Performance expectations #5

Sopamo · 2024-05-31T12:55:10Z

Thanks for working on this!

I've been testing running embeddings in a runpod serverless environment, but the performance isn't what I would have expected. For running bge-m3, we're seeing an end to end latency of ~600ms. Runpod itself reports around 100ms delay time and around 110ms processing time.

I tried running bge-m3 locally on my machine (on a Geforce 4080, directly via python using BGEM3FlagModel) and for the first embedding I see a very high latency as well (~180ms), but for embeddings afterwards the latency is very low, as expected. Around 4-5ms for simple text.

I don't see obvious reasons why requests after the first one on a running worker would still take 100+ms. Is this something that can be improved somehow? I would be willing to contribute, but would like to ask first if this performance is to be expected or if there is potential to improve it.

I would also like to ask about the 100ms delay time. What could be the reasons for it being so high, even though the worker is already running?

We are using European Data centers. Could it be that the requests are somehow routed through the US?

This is the python script I used for testing locally:

import time

from FlagEmbedding import BGEM3FlagModel

model = BGEM3FlagModel('BAAI/bge-m3', use_fp16=False)

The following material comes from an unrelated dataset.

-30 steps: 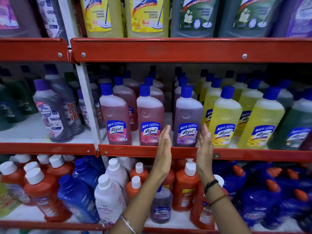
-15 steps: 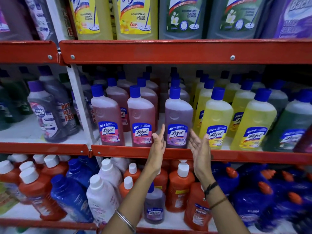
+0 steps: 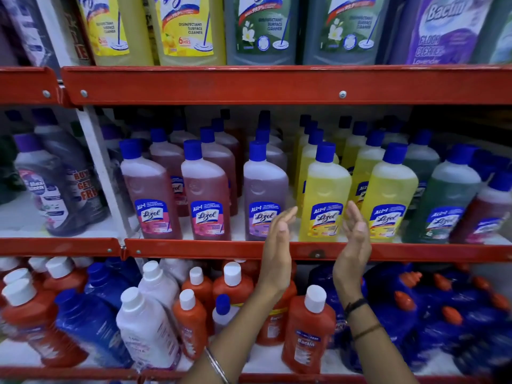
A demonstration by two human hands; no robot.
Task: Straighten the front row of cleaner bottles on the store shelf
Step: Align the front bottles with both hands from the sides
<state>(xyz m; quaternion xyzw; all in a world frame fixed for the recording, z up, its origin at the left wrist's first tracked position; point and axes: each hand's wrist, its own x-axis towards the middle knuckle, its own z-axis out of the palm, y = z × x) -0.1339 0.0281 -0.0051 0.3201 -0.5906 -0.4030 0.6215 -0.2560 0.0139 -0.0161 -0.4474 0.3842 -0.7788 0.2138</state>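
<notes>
- The landmark is the yellow Lizol bottle point(image 3: 324, 195) with a blue cap. It stands upright in the front row of the middle shelf point(image 3: 221, 248), right at the red front edge.
- The left hand point(image 3: 278, 245) is up just left of the yellow Lizol bottle, flat and wide, fingers straight, palm facing the bottle. I cannot tell if it touches the bottle.
- The right hand point(image 3: 355, 239) is up just right of the yellow Lizol bottle, also flat, palm facing in. Its fingertips are near the bottle's side, but I cannot tell if they touch.
- Both hands hold nothing, and the yellow Lizol bottle sits between them.
- Left of the yellow Lizol bottle stands a purple Lizol bottle point(image 3: 263, 192), partly behind the left hand.
- Further left are two pink Lizol bottles point(image 3: 206, 195) in the same front row.
- Right of the yellow Lizol bottle is a second yellow bottle point(image 3: 388, 192), then a green bottle point(image 3: 443, 200) that leans.
- More bottles stand in lines behind the front row.
- Below the yellow Lizol bottle, on the lower shelf, is an orange Bactin bottle point(image 3: 307, 328) with a white cap.
- The right wrist has dark bands, and the left wrist has a thin bangle.
</notes>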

sentences = ["What is BGE M3?"]
sentences2 = ["More text"]
sentences3 = ["<<< More text"]


def get_embeddings(inputs):
    start_time = time.time()
    model.encode(inputs)['dense_vecs']
    end_time = time.time()

    execution_time = end_time - start_time
    print(f"Execution time: {execution_time} seconds")


get_embeddings(sentences)
get_embeddings(sentences2)
get_embeddings(sentences3)

Output:

Execution time: 0.214857816696167 seconds
Execution time: 0.004781007766723633 seconds
Execution time: 0.00433349609375 seconds

The text was updated successfully, but these errors were encountered:

michaelfeil · 2024-07-01T16:17:53Z

For the first request, the cuda-graph might be intialized on the GPU, which leads to the cold-start delay. The application is designed for high throughput.

Sopamo · 2024-07-01T16:36:37Z

Yes, I wasn't confused about the cold start delay, but about the delay that are sent to warm workers. Sorry, I think I wasn't explicit enough about this. The numbers we are seeing when running via runpod were all measured with warm workers.

michaelfeil · 2024-07-01T17:19:02Z

Interesting, thanks for flagging that - maybe you hit a "cold replica"?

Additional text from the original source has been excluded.